Stored dataset items
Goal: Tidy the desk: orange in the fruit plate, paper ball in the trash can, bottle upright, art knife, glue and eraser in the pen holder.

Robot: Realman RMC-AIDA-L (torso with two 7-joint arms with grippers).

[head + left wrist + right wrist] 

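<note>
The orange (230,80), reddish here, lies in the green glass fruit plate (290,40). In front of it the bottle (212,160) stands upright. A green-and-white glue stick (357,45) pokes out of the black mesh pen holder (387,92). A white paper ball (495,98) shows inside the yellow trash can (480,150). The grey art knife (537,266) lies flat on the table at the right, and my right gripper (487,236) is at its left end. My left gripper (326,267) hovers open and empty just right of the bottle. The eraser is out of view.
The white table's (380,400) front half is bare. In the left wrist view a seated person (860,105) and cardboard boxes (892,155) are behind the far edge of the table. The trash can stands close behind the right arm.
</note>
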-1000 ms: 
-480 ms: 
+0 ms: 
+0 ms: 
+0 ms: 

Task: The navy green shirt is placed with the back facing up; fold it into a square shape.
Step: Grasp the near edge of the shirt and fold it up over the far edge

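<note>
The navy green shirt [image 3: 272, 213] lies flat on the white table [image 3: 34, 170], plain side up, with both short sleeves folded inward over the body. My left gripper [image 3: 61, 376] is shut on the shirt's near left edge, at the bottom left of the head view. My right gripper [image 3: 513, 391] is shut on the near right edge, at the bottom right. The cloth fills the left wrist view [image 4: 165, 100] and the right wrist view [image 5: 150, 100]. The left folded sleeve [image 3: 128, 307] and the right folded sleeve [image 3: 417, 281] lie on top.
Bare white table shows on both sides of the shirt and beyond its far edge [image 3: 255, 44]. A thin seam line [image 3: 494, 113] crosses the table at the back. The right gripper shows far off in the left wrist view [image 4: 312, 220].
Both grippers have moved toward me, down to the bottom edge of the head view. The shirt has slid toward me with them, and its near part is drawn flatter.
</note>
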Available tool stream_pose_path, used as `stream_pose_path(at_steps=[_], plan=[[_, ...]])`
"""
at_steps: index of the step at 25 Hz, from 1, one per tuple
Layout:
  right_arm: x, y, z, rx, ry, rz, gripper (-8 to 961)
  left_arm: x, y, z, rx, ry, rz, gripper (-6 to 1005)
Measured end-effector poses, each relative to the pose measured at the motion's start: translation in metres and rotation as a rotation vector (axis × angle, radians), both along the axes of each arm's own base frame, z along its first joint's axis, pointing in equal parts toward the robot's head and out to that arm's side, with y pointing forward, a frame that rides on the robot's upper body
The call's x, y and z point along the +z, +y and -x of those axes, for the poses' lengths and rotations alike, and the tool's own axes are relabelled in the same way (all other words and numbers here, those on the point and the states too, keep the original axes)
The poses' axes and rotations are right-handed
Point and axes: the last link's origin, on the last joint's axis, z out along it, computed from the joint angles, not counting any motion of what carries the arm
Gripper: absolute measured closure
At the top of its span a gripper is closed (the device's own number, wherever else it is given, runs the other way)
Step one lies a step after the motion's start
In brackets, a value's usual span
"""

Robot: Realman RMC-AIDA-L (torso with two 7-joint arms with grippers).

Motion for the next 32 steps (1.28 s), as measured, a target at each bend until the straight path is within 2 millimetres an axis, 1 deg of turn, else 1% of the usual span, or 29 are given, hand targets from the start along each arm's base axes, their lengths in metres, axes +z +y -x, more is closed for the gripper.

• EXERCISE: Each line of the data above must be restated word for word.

• RESPONSE AREA:
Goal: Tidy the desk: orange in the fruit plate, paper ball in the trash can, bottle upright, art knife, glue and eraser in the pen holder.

Robot: Realman RMC-AIDA-L (torso with two 7-joint arms with grippers).

[head + left wrist + right wrist] 

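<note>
The orange (230,80), reddish here, lies in the green glass fruit plate (290,40). In front of it the bottle (212,160) stands upright. A green-and-white glue stick (357,45) pokes out of the black mesh pen holder (387,92). A white paper ball (495,98) shows inside the yellow trash can (480,150). The grey art knife (537,266) lies flat on the table at the right, and my right gripper (487,236) is at its left end. My left gripper (326,267) hovers open and empty just right of the bottle. The eraser is out of view.
The white table's (380,400) front half is bare. In the left wrist view a seated person (860,105) and cardboard boxes (892,155) are behind the far edge of the table. The trash can stands close behind the right arm.
</note>
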-1000 ms: 
-480 ms: 
+0 ms: 
+0 ms: 
+0 ms: 

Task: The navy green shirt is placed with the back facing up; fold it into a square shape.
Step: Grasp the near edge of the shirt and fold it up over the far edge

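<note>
The navy green shirt [image 3: 272, 213] lies flat on the white table [image 3: 34, 170], plain side up, with both short sleeves folded inward over the body. My left gripper [image 3: 61, 376] is shut on the shirt's near left edge, at the bottom left of the head view. My right gripper [image 3: 513, 391] is shut on the near right edge, at the bottom right. The cloth fills the left wrist view [image 4: 165, 100] and the right wrist view [image 5: 150, 100]. The left folded sleeve [image 3: 128, 307] and the right folded sleeve [image 3: 417, 281] lie on top.
Bare white table shows on both sides of the shirt and beyond its far edge [image 3: 255, 44]. A thin seam line [image 3: 494, 113] crosses the table at the back. The right gripper shows far off in the left wrist view [image 4: 312, 220].
Both grippers have moved toward me, down to the bottom edge of the head view. The shirt has slid toward me with them, and its near part is drawn flatter.
</note>
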Available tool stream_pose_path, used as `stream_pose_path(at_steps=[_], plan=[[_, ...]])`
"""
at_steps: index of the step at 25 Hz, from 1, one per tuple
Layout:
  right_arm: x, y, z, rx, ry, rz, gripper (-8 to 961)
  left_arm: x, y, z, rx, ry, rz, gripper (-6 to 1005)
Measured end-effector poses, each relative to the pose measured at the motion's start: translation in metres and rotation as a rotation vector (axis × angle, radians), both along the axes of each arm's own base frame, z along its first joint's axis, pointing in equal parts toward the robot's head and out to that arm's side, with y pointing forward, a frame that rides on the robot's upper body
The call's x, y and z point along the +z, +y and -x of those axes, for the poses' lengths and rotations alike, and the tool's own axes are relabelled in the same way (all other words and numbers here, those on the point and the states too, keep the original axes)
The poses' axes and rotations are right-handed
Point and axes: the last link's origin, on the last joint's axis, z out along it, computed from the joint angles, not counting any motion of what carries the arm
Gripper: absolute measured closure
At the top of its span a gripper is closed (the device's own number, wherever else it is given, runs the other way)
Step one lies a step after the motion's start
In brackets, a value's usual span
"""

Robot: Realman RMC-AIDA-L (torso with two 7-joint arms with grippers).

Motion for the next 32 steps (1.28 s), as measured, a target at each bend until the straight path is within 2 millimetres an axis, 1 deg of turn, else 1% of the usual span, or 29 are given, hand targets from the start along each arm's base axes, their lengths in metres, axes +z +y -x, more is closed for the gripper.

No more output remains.